Hoje, prestes a completar 60 anos, Rosineide vive um momento de reconhecimento. Em 2025, o mesmo número cinco que marca etapas da sua vida — nascida em 1965, contratada em 1985 — se repete em um ano de celebrações. “Foi um ano de reconhecimento. A Voz do Brasil completou 90 anos, eu completei 25 anos na produção do programa e recebi homenagens tanto na empresa quanto no Congresso Nacional. Tudo parece se encaixar”, diz, com gratidão.
Orgulhosa de suas raízes, a filha de dona Francisca Rodrigues da Costa, outra figura marcante de sua vida, costuma lembrar de onde veio para entender aonde chegou. “Uma vez, um psicólogo da empresa perguntou de onde eu vim e pra onde eu ia. Eu respondi: vim de Xapuri, e hoje estou em Brasília, no centro da política, no coração onde tudo acontece. Trabalho numa empresa pública que faz comunicação governamental. Isso pra mim é um orgulho enorme.”
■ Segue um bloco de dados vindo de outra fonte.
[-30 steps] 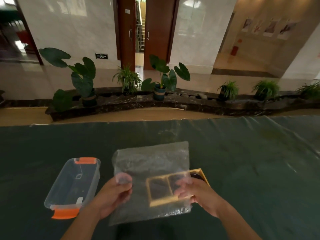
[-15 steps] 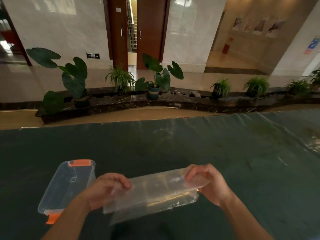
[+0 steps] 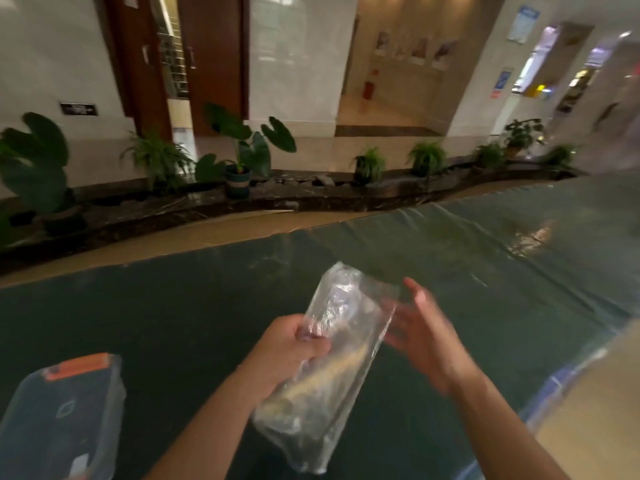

Mais do que uma história profissional, a trajetória de Rosineide Evangelista é também uma mensagem de perseverança. “Quero que minha história sirva de inspiração para o pessoal aí do Acre, para quem está começando, para quem se sente desanimado. Eu saí de Xapuri, e cheguei até aqui. É possível, sim, quando a gente acredita”, enfatiza.

O amor pelo rádio e pela comunicação, herdado de Chico Evangelista, parece correr nas veias. Assim como o pai, Rosinha enxerga na comunicação um instrumento de aproximação e transformação. De Xapuri a Brasília, do telex ao WhatsApp, ela transformou o ofício de produtora em arte de ouvir e conectar pessoas em um percurso que honra as raízes familiares e reafirma o papel da comunicação pública como espelho da diversidade e da força do povo brasileiro.